Stefano, Judith, and Melita Picciotto jointly filed three petitions in the county court for relief in the nature of certiorari, G. L. c. 249, § 4, challenging a decision of the Appeals Court that was adverse to them. See Zabin v. Picciotto, 73 Mass. App. Ct. 141 (2008), S.C., 453 Mass. 1103 , 1105 (2009) (further appellate review denied). Shortly after they filed their petitions, they moved that a particular Justice of this court recuse herself from considering the petitions. She denied their requests. The Picciottos filed notices of appeal from the orders of denial. Later, a different single justice decided the Picciottos' petitions on the merits, denying them
The appeals at bar concern only the orders denying the Picciottos' requests that the first single justice recuse herself. Those orders were interlocutory at the time the Picciottos pursued their appeals because no final judgment had yet entered on the petitions. There is no right of interlocutory appeal from such orders. The Picciottos could have challenged the orders in appeals from the final judgments on their petitions. See Bloise v. Bloise, 437 Mass. 1010 , 1010 (2002), citing Doten v. Plymouth Div. of the Probate & Family Court Dep't, 395 Mass. 1001 (1985). See also Picciotto v.

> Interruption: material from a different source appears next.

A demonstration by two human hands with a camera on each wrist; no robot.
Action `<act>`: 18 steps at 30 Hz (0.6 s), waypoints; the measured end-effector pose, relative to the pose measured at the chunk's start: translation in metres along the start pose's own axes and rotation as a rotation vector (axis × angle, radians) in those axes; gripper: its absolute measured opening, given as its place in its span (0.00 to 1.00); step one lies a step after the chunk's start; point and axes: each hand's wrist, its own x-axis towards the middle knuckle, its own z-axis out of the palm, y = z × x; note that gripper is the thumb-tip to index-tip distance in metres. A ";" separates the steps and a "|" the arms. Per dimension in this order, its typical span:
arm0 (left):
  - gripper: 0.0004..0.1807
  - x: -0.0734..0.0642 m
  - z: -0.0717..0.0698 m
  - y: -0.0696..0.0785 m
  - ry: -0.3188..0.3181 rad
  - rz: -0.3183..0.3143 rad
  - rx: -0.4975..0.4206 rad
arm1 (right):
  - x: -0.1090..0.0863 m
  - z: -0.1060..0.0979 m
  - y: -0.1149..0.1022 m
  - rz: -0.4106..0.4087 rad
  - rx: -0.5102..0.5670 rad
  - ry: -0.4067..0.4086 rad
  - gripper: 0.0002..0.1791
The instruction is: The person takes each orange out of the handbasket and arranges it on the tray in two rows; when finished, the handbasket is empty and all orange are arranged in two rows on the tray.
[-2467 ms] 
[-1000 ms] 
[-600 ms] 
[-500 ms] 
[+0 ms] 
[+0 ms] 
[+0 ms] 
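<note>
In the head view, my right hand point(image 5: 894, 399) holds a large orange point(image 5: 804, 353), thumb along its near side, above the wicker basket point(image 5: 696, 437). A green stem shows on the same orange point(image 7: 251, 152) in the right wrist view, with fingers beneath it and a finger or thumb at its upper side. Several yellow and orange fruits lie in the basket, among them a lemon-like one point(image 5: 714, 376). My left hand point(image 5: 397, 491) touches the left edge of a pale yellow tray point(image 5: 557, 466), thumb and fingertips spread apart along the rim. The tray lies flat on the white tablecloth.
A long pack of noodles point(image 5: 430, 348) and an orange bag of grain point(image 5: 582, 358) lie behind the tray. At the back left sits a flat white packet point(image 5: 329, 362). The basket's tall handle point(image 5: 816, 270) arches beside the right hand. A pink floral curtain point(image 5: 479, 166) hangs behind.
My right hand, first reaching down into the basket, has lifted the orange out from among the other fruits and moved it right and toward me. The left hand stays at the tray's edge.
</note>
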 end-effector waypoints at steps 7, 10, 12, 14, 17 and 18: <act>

Chief Justice of the Superior Court, 446 Mass. 1015 , 1016 (2006). Where there is no authority for such interlocutory appeals, they must be dismissed. In any event, any concerns the Picciottos had about the involvement of the first single justice in their petitions should have disappeared where the first single justice made no procedural or substantive rulings on the petitions, and where the petitions were decided by a different single justice. [Note 2]
Melita Picciotto, pro se.
Marilyn M. Petitto Devaney, pro se, amicus curiae, was present but did not argue.
[Note 1] Judith Picciotto and Melita Picciotto.
[Note 2] The single justice who decided the Picciottos' petitions joined the quorum in these cases because, three other Justices having recused themselves, his participation was necessary to secure a quorum.